Britain's financial watchdog yesterday defended rules which force investors to reveal short positions in companies going through rights issues, saying it had helped prevent market abuse and further instability.
The Financial Services Authority introduced the rules last month, in a surprise move aimed at restoring confidence ahead of rights issues by mortgage banks HBOS and Bradford & Bingley, after both fundraisings risked failure following steep falls in
their shares.
The decision, which means short positions over 0.25 percent must be disclosed, has been criticised by the hedge fund industry, which has queried the need to introduce the measures without qualification, and by some investors.
FSA chief executive Hector Sants, however, said the watchdog's unusual decision to push ahead with new rules without consulting the industry had aimed to ensure the issues were "conducted in an open and transparent manner" and had been a success.
"We had a view...that there was abusive behaviour taking place.

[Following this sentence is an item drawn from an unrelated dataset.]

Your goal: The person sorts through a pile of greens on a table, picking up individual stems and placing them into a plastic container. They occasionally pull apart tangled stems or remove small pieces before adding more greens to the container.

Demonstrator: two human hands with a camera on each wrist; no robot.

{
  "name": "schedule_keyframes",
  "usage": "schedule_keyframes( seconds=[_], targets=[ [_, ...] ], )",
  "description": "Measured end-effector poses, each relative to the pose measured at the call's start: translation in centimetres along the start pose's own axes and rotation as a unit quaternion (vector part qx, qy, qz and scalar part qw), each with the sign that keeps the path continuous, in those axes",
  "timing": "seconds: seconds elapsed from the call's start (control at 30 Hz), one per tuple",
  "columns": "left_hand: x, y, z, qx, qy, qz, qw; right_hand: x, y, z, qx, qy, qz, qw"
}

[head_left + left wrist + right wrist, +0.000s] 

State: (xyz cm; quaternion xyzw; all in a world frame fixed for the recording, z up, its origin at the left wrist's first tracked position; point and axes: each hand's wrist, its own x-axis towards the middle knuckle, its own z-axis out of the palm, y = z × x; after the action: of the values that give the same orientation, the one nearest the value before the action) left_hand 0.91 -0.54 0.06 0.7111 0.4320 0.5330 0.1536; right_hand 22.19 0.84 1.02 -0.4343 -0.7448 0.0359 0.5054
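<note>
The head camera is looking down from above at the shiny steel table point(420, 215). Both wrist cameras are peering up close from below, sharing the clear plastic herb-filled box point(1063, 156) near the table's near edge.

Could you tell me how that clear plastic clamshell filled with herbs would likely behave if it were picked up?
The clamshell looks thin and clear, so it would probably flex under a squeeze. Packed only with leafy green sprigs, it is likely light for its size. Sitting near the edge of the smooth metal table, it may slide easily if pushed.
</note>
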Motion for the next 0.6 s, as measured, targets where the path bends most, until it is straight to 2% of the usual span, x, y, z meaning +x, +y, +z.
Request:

"I am confident that the actions we took led to an abatement in that behaviour," he said after the regulator's annual general meeting.
"I believe the action was wholly justified and the subsequent market developments demonstrate that."
Both HBOS and B&B had shares trading below the rights issue price when the cash calls went ahead but succeeded in raising funds thanks to underwriting and sub-underwriting agreements.
The FSA is currently reviewing the short-selling rules as part of a broader appraisal of rights issues due to be completed later this year, together with the government.